◆ Action item
Every line below from the one containing "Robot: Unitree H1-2" through the one containing "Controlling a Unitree" is to be printed exactly, with the pictures omitted.

Data excerpts
* * * * * * * * *

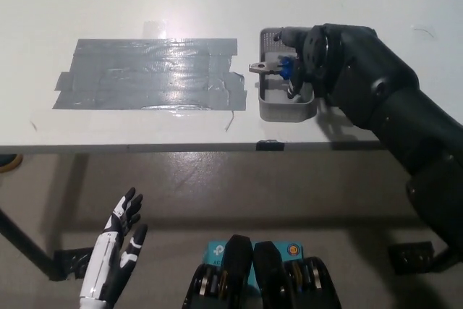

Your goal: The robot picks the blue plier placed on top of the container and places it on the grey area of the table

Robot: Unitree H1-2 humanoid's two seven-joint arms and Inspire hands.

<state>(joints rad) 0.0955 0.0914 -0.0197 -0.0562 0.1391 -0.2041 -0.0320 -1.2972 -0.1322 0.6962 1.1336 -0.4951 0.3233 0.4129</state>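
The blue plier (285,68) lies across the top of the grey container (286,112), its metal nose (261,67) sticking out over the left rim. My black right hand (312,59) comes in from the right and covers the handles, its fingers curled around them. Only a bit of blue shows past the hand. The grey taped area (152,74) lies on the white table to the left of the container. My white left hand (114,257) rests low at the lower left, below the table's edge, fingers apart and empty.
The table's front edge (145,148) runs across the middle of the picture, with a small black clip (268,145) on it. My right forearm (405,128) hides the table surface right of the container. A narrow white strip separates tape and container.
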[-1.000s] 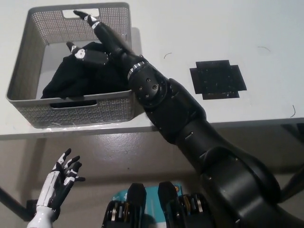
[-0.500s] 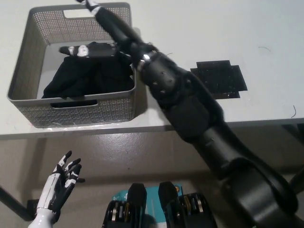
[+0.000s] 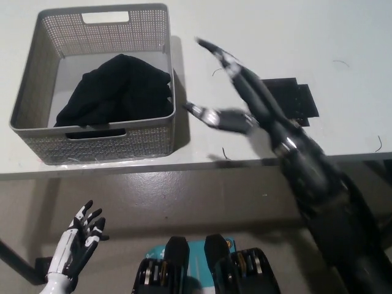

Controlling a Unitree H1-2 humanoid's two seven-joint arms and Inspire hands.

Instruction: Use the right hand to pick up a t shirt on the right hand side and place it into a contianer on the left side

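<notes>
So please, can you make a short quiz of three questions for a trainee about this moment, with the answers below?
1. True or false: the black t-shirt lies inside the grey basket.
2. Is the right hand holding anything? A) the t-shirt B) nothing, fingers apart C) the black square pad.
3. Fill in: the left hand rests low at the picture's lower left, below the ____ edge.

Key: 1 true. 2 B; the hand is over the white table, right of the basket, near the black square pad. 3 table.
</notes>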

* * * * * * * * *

◆ Finished task
Robot: Unitree H1-2 humanoid's two seven-joint arms and Inspire hands.

<state>(joints rad) 0.0955 0.0914 -0.0197 -0.0562 0.1391 -0.2041 -0.0320 -1.2972 -0.1322 0.6962 1.1336 -0.4951 0.3233 0.4129</state>
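The blue plier (285,68) lies across the top of the grey container (286,112), its metal nose (261,67) sticking out over the left rim. My black right hand (312,59) comes in from the right and covers the handles, its fingers curled around them. Only a bit of blue shows past the hand. The grey taped area (152,74) lies on the white table to the left of the container. My white left hand (114,257) rests low at the lower left, below the table's edge, fingers apart and empty.
The table's front edge (145,148) runs across the middle of the picture, with a small black clip (268,145) on it. My right forearm (405,128) hides the table surface right of the container. A narrow white strip separates tape and container.
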[-1.000s] 
[-0.500s] 
[+0.000s] 

Controlling a Unitree H1-2 humanoid's two seven-joint arms and Inspire hands.

The work is done, and the output is complete.